Have you ever thought of creating applications that don't use resources whey they're not active? Have you ever thought about building applications which are driven by external events and scale up or down appropriately? Have you ever thought of how can you generate and inject custom events into an application? And have you ever thought of coding based on functions along with their corresponding events that trigger them? Red Hat
OpenShift Serverless is the answer to those questions. As your application matures and starts to attract more traffic, Red Hat OpenShift Serverless is designed to know when it needs to scale your event-based applications up and down - even
to zero if it's not being used.
This means your application should be flexible enough to handle a certain amount of traffic, and when that amount of traffic grows, your application should be able to adapt its required infrastructure to the changes instead of breaking down.
Red Hat OpenShift Serverless is an
event-driven architecture which consists of event producers that generate a stream of events, and event consumers that listens for the events. Events are the structured messages that indicate a change in resources and could be CRUD operations, lifecycle state change, or system events.

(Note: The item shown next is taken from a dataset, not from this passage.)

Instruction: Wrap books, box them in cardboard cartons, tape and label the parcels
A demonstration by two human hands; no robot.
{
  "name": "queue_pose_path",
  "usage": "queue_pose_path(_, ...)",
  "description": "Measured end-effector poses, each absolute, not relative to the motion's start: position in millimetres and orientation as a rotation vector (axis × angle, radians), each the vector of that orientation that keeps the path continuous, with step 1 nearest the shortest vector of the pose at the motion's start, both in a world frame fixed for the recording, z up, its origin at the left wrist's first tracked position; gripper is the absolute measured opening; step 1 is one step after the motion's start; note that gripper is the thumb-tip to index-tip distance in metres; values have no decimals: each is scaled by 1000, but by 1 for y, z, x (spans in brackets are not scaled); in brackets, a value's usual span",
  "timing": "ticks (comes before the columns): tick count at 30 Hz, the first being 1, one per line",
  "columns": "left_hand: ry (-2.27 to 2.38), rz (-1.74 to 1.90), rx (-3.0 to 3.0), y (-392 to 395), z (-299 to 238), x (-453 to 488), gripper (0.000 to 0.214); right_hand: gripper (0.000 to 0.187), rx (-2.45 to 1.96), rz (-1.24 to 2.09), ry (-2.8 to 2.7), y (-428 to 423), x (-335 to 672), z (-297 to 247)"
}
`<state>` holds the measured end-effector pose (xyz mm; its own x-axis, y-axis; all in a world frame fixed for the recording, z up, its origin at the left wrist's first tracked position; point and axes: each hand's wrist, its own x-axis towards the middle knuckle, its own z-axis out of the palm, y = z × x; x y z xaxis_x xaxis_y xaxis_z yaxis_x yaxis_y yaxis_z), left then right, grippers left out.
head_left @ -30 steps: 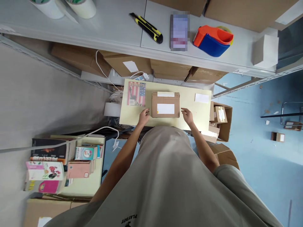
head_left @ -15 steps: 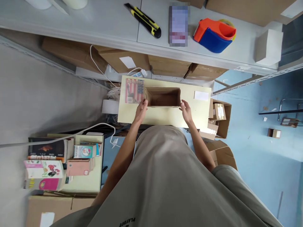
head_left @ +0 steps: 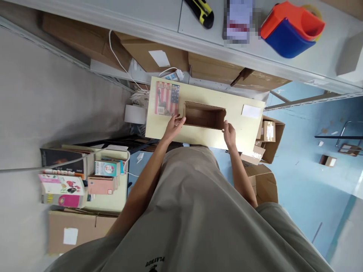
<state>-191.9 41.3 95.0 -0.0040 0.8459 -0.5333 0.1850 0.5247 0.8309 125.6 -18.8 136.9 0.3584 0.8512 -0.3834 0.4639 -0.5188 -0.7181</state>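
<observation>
An open, hollow cardboard box (head_left: 205, 108) stands on the pale yellow tabletop (head_left: 195, 136), its opening facing up at me. My left hand (head_left: 173, 128) grips the box's near left corner, with the thumb against the edge. At the near right corner, my right hand (head_left: 229, 134) has its fingers closed on the side wall. A magazine with a flag cover (head_left: 167, 99) lies flat to the left of the box, close to my left hand. Off to the right, a white paper slip (head_left: 251, 111) rests on the same top.
Above the tabletop runs a grey shelf (head_left: 159, 19) carrying a yellow-black utility knife (head_left: 202, 13), a blurred-out phone-like item (head_left: 239, 19) and an orange-blue tape dispenser (head_left: 292, 32). Stacked books (head_left: 102, 185) sit at lower left. Cartons (head_left: 269, 138) stand on the right; a white cable (head_left: 113, 49) hangs behind.
My view has turned and shifted, so the shelf items appear higher and further right. Both hands stay at the box's sides, and the left has closed more around its corner.
</observation>
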Motion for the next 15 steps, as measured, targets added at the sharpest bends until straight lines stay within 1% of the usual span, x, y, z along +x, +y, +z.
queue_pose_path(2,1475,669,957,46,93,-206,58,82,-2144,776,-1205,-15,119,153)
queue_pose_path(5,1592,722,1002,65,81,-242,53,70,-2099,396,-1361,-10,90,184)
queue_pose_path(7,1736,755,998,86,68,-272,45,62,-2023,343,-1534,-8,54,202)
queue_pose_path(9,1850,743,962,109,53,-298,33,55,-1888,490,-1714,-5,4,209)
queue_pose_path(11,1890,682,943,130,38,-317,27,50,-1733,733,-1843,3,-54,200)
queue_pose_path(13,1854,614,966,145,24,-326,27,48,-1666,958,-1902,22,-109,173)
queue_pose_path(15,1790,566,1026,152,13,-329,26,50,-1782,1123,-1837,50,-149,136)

These are orchestrated by a highly performant service that knows when to scale up and down.
Red Hat OpenShift Serverless allows the hosting of serverless applications which are based on functions and events. The platform is always aware if there's work to do for your application. If needed, it fires up containers and shuts them down afterwards, reducing the resources consumed.
Red Hat OpenShift Serverless (Serving, Eventing, CLI) Components on IBM Z / LinuxONERed Hat OpenShift Serverless is a service based on the upstream
Knative (pronounced “Kay – Native”) project, which provides a set of components to help build, deploy, and manage modern applications using serverless methodology.
IBM was able to/is working on upstream contributions to enable deploy and verify the Knative Components Serving, Eventing , and kn CLI on Linux on
IBM Z / and LinuxONE. Screenshots showing the use of Serverless are attached in the following sections.
Red Hat OpenShift Serverless can be used to deploy applications written in
any language, & framework you're familiar with.
Red Hat OpenShift Serverless Deployment on IBM Z / LinuxONE
With the release of
Red Hat OpenShift Serverless version 1.14.0 , Red Hat OpenShift Serverless is now generally available (GA) on OCP starting with OCP 4.6 on IBM Z / LinuxONE.
Figure 1 shows that you can install the OpenShift Serverless Operator to an OpenShift Container Platfrom from the
OperatorHub available in Red Hat OpenShift Container Platform web console.
An Operator takes human operational knowledge and encodes it into software for providing the automated solution. Thus, handling upgrades seamlessly, and reacting to failures automatically.
The
Serverless Operator defines custom resources which enables users to configure, install, upgrade, and maintain
serving and
eventing components over their lifecycle through a simple API.
Figure 2 shows the Serverless Operator in running state.
Figure 2: Serverless Operators on IBM LinuxONE
Figure 3 shows that
Serving components are also installed to support deploying and serving of applications and functions as serverless containers. Thus, reducing the efforts for auto-scaling, networking, and rollouts.
Figure 3: Serverless Serving on IBM LinuxONE
Figure 4 shows that the
Eventing components are also installed to easily route events by exposing event routing as configuration.